Before setting off on this flight, he spent some serious time fueling up. In the days leading up to his trip, he piled on the calories, ballooning from a lithe 1 ounce or less to a staggeringly obese 2 ounces – virtually doubling in weight. Wired graphically described this phenomenon of avian gluttony as “the equivalent of having a hamburger for lunch on Monday, and 100 hamburgers for lunch on Friday.”

When Mammy told Scarlett O’Hara to eat like a bird, this probably wasn’t what she had in mind.

Those of us who enjoy watching birds also pick up strange eating habits during migration. These usually involve consuming large quantities of coffee before sunrise, feeding from ziplock bags filled with trail mix, and toting energy bars bent and flattened from hours in our back packets. Like our avian quarry, birders focus on high-protein, high-energy natural food sources when on the road. Birder snacks of choice usually involve nuts, seeds, whole grains, and/or fruit, often scented with hints of bug spray, sunscreen, and car exhaust. On the other hand, migrating songbirds – even some that typically eat seed – favor the high-calorie goodness of insects and their larvae, food sources most birders tend to avoid.

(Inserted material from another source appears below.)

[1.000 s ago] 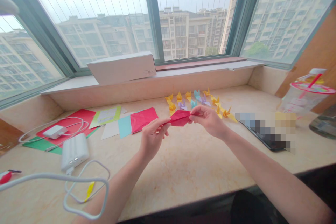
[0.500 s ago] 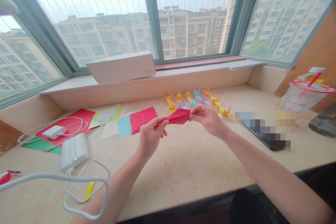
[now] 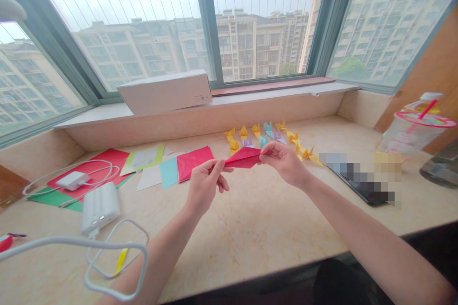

Still, our eating habits can be frighteningly similar. When shopping for bird seed for my backyard feeders recently, I saw a shiny little bowl filled with freshly shelled Brazil nuts, peanuts, sunflower seeds and unusually fat raisins. I was about to help myself to few bites when I realized it was sample of one of the store’s specialty birdseed mixes.

And it looked better by magnitudes than most of the cheap-ass trail mix I’ve lugged around on birding trips. The woodpeckers around here eat better than I do.

My husband and I joke that someday, we’ll have to buy a bag of that super-fancy fruit-nut mix, pour some into a pretty bowl, and feed it to our birder buddies. My prediction is that they’ll think it looks familiar, but assume it’s that pricey brand of organic snack mix they never quite felt like splurging on.

And since it’s near the end of another spring migration season and my Audubon chapter is holding its annual end-of-the-birding-year potluck soon, the occasion for our little experiment is now upon us! MWAAHAHA!

Seriously, I’m not going to do it. But I will do something very much like it. As a tribute to those hard-working birds and my friends who love them, I devised a munchable treat with the same base ingredients as that fancy bird mix – peanuts, raisins, sunflower seeds, and bigger, blingier nuts of some kind. And millet, because almost all birdseed mixes contain copious amounts of it. But being a good citizen, I resisted the urge to take these from a 25-pound bag with NOT FOR HUMAN CONSUMPTION printed on it.

Because just plain old nuts and raisins mixed together seem kind of abstemious, particularly for a festive occasion, I spiced them them up and converted them into a sweet-salty-tangy-spicy cocktail nibble. I’ve always been addicted to Indian snack mixes – exhuberently spicy blends of fried grains, nuts, dried fruit, and spices – and I’ve modeled the seasoning in my mix after these. The recipe on which I base my spice mix comes from Madhur Jaffrey's World-of-the-East Vegetarian Cooking.